**Provided material**
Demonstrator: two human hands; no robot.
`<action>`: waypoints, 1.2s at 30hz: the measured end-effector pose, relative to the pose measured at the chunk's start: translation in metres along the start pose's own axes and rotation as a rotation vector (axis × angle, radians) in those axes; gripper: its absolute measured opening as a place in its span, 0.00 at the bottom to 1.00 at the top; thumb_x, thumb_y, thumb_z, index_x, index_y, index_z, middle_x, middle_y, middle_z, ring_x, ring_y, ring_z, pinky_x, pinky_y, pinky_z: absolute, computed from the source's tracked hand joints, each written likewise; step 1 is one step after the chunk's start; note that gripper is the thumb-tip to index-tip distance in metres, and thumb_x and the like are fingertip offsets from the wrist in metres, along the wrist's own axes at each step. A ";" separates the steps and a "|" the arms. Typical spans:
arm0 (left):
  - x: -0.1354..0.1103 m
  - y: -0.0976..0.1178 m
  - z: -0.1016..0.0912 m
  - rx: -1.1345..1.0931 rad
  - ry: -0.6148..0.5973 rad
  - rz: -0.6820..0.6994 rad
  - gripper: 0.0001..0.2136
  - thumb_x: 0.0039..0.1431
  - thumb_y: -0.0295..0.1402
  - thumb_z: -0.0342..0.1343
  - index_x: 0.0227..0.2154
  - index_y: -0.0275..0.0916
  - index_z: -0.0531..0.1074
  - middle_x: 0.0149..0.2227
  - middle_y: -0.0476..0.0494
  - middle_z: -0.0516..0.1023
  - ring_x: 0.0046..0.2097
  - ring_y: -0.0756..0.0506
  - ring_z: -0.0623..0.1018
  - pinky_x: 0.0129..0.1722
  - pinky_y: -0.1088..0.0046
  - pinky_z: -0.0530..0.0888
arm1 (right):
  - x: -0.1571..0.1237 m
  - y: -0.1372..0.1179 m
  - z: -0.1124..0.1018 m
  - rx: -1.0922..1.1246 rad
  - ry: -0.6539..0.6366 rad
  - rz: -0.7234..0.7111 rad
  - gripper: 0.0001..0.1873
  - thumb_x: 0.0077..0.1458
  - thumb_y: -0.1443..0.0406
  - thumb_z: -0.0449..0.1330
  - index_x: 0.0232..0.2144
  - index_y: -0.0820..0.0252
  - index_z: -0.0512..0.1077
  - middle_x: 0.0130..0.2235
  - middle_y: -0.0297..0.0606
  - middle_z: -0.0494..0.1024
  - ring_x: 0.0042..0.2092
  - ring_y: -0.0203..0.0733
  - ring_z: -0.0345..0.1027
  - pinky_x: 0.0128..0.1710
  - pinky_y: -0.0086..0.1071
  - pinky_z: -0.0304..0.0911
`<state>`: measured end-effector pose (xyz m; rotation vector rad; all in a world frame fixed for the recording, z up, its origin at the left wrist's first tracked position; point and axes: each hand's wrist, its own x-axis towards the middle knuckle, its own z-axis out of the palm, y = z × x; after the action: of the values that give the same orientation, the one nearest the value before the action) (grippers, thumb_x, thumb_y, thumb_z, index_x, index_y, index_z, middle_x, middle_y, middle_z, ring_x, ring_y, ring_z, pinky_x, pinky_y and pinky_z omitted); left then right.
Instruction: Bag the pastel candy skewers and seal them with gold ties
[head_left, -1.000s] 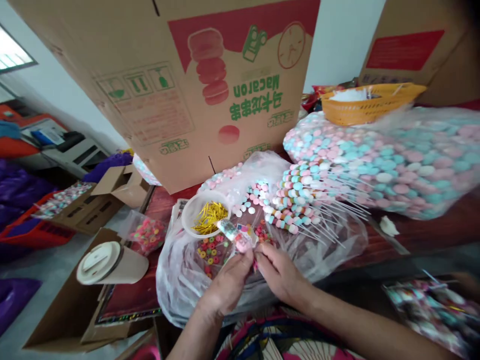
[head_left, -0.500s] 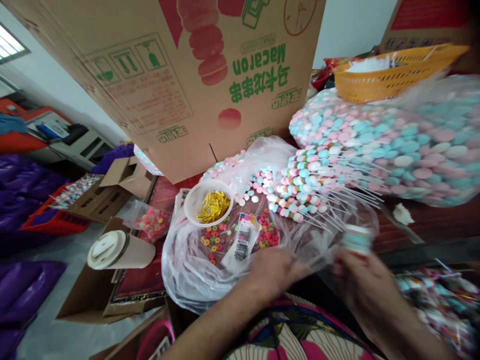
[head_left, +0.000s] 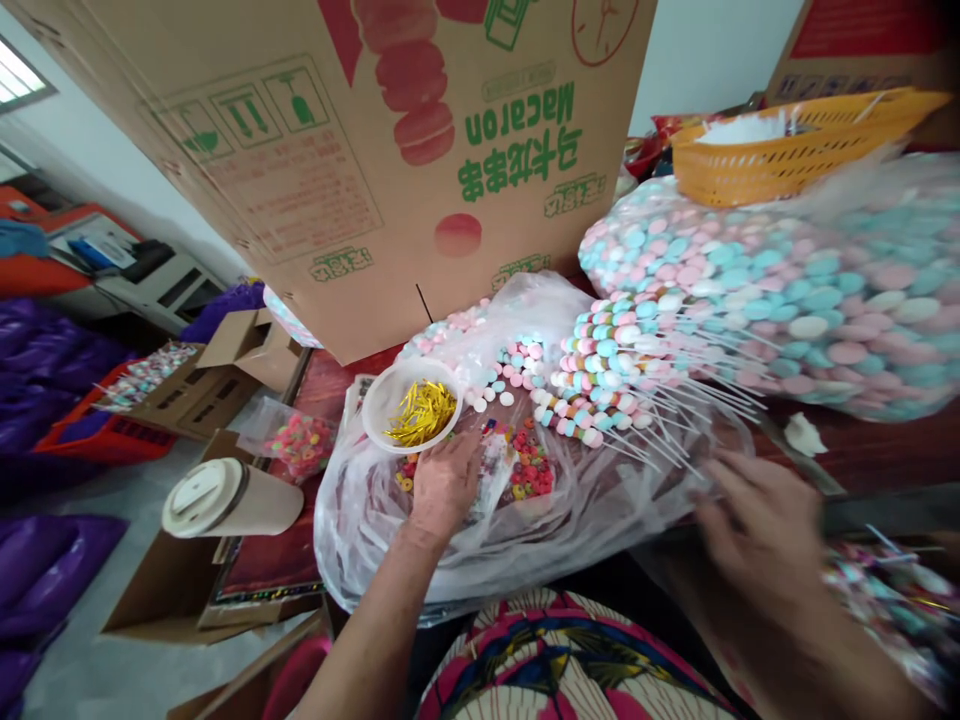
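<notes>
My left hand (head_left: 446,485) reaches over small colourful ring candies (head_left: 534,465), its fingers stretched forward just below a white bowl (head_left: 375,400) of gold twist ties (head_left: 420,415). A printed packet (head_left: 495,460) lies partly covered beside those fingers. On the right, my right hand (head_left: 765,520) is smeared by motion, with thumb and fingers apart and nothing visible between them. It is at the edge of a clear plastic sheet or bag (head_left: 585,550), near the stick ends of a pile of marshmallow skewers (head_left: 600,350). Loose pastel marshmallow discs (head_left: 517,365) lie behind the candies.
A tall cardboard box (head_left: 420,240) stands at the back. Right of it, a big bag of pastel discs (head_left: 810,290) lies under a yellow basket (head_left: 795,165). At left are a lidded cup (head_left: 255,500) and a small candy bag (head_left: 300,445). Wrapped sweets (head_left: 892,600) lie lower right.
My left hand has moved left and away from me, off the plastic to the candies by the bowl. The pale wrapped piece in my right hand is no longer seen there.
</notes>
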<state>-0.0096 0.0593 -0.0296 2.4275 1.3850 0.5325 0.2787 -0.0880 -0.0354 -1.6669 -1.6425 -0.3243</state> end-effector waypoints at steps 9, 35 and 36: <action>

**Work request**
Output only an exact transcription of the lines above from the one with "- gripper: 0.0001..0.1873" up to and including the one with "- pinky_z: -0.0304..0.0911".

**Task result**
  - gripper: 0.0001..0.1873
  - thumb_x: 0.0077..0.1458
  - thumb_y: -0.1443..0.0406
  - thumb_z: -0.0449..0.1330
  - index_x: 0.0232..0.2144
  - index_y: -0.0820..0.0252
  - index_z: -0.0512..0.1077
  - middle_x: 0.0130..0.2235
  - middle_y: -0.0297..0.0606
  - middle_z: -0.0494..0.1024
  - ring_x: 0.0042..0.2092
  - ring_y: -0.0203..0.0733
  - ring_z: -0.0345..0.1027
  - pinky_x: 0.0128..0.1710
  - pinky_y: -0.0086..0.1071
  - pinky_z: -0.0304..0.0911

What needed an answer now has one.